Женя остановилась и сняла мою руку со своего локтя. Беспово­ротная решимость звенела в ее голосе:

– Вот что, Саша, я тебя не люблю. Больше не люблю или отныне не люблю, как тебе будет угодно это понимать, но это реальность. Ус­тала я тебя любить. Ох, как устала! Ты же сейчас видел, когда любят -это свет и праздник. Это единственное, ради чего только и стоит на короткий миг, называемый жизнью, приходить из небытия в этот мир!.. А у нас получается, что моя к тебе любовь – это как поденка, как моя же домашняя работа, которой не видно никакого конца. И главно­го-то я своей любовью не достигаю – не даю тебе счастья, какое желала бы давать. Не видно, чтобы ты со мною был счастлив. Да если бы ты на самом деле меня любил, дал бы ты какому-то американцу встать над собой? Из одного только желания нравиться любимой женщине настоящий мужчина чертям рога сворачивает! Вот так, Александр Ни­колаевич. Давай-ка мы с тобою расстанемся, наконец. Я ведь чувст­вую, я определенно знаю, что еще смогла бы стать счастливой и сде-лать счастливым другого человека. Второй жизни ведь не дано, а эта так коротка!

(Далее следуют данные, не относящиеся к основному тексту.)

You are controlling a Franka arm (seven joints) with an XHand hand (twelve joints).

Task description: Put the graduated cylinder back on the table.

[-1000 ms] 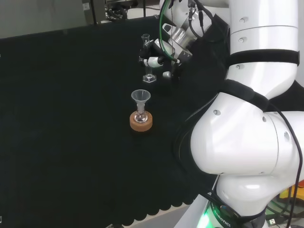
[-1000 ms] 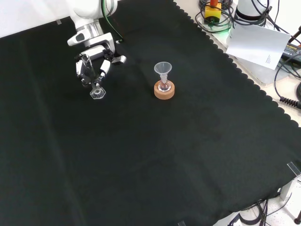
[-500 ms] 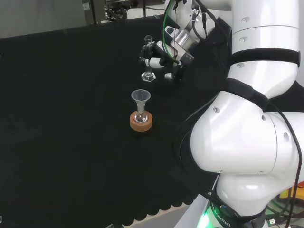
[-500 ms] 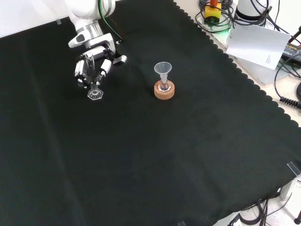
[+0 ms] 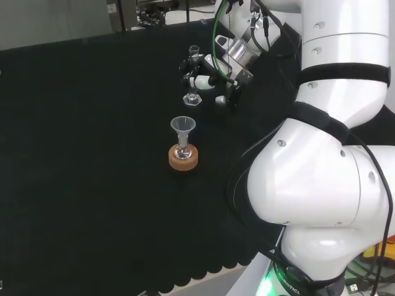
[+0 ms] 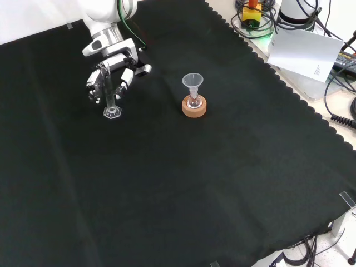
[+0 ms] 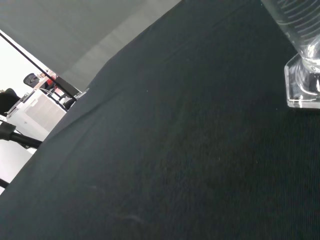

Женя смолкла. Носком сапожка она ковыряла хрусткую кучку снега, чудом уцелевшую под забором в дождях и туманах этой страш­ной, этой почти непереносимой зимы... Я будто бы окаменел. О, я хо­рошо знал это за собой – сначала как бы анестезия, а вот к утру разбе­рет, не приведи господь! Теперь же меня охватывал ужас только от мысли о самом главном, и я вскрикнул:

– А наши дети, Женя?

– Что дети?.. Что дети? Какая им радость видеть такой вот роди­тельский союз? Не дай бог, еще вынесут представление, что только так это и бывает. Какая же я дура, Величко, что не рассталась с тобою еще тогда в Коктебеле. Не было бы сейчас и этого твоего вопроса, заметь, очень для тебя типичного. Как же, схватился сразу за детей ради своего же покоя.

– Какой уж тут покой, Женечка? – горько усмехнулся я. – Но уж раз казнишь, во всяком случае, к высшей мере приговорила, огласи и обвинение. Так в чем я виновен?– Да в том, если хочешь, что последние пять лет просуществовал ты рядом со мною, как в полусне... Выдумала я тебя, Сашка, придумала! Что ты якобы на творчество замкнут, на решение такой грандиоз­ной задачи!.. Что я твоя муза – муза электроники и управляемого тер­мояда, как ты говоришь!.. Послушай-ка, дружище, пощади, не втягивай ты меня ни в какие объяснения. Не хочу я никаких объясне­ний. Не люблю и все! Мало тебе такого объяснения?